Zeke's Statement from 1996: Applications For Commutation

I applied for commutation of my sentences to the Board of Pardons several times. After I publicly admitted that I had committed the arson Judge Ziegler, who presided over my trial wrote a strong letter in support of my application. He has supported me strongly in each subsequent application. In my last application Judge Ziegler also wrote to the Governor. Judge Ziegler has serious doubts about my guilt. It is not often that a trial judge writes such a letter. According to Judge Ziegler, this is the only time that he has done this.
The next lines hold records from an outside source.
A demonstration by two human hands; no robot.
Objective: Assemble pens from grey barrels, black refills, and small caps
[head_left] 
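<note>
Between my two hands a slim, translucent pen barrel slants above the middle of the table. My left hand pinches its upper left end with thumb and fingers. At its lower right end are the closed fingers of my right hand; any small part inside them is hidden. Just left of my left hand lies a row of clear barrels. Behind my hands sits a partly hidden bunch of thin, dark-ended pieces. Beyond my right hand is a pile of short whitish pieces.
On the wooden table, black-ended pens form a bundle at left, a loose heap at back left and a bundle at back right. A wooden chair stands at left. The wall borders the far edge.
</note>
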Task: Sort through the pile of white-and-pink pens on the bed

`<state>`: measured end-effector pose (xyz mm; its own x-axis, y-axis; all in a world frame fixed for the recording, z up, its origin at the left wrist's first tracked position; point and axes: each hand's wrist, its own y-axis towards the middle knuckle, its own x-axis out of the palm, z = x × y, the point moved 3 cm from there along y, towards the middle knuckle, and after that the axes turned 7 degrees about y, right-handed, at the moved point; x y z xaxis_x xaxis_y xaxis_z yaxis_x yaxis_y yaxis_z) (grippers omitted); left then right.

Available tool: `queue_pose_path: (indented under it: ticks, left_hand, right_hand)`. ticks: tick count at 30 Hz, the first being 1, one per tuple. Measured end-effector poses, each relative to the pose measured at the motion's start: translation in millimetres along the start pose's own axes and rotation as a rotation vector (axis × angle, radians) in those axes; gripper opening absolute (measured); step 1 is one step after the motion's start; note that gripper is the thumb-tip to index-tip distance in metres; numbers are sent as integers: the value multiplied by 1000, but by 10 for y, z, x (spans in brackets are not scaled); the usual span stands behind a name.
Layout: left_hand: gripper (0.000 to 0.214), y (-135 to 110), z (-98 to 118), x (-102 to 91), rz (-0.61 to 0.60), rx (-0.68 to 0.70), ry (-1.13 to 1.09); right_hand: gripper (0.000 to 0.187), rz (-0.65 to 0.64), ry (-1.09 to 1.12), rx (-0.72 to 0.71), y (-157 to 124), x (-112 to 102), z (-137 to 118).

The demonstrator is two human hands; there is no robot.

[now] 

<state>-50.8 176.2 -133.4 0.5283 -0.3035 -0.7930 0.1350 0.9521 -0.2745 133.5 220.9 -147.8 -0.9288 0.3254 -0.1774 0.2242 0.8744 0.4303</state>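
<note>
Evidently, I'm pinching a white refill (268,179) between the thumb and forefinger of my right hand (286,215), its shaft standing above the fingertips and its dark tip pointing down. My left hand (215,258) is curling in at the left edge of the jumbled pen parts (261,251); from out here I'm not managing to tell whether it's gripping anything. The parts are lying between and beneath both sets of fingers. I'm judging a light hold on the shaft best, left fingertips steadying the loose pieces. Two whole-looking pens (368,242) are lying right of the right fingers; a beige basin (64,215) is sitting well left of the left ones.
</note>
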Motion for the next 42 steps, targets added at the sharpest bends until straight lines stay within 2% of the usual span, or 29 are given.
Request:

When I applied for commutation the fourth time, in 1994, the Board of Pardons sat on my case for several months which they had never done before. Shortly before the election in October, a prisoner whose life sentence had been commuted moved to New York and was arrested for murder and rape. Soon after the story broke, all pending applications before the Board of Pardons were turned down, including mine.

"Clarence . . . Clarence Miller did this to me." George Wilhelm's dying declaration to police, February 9, 1976 (T.T. 1528).

". . . Goldblum was not the individual who inflicted the fatal stab wounds on Mr. George Wilhelm." Dr. Cyril Wecht, Coroner of Allegheny County in letter to Board of Pardons, September 1, 1994; Henry Lee, Ph.D., report dated February 25, 1997.

"This is the one case in 21 years [as a judge] which seriously troubles my conscience about the result." The Honorable Donald Ziegler as quoted in Michael Bucsko, Judge Haunted by Dying Man's Last Sentences, Pittsburgh Post-Gazette, February 5, 1995.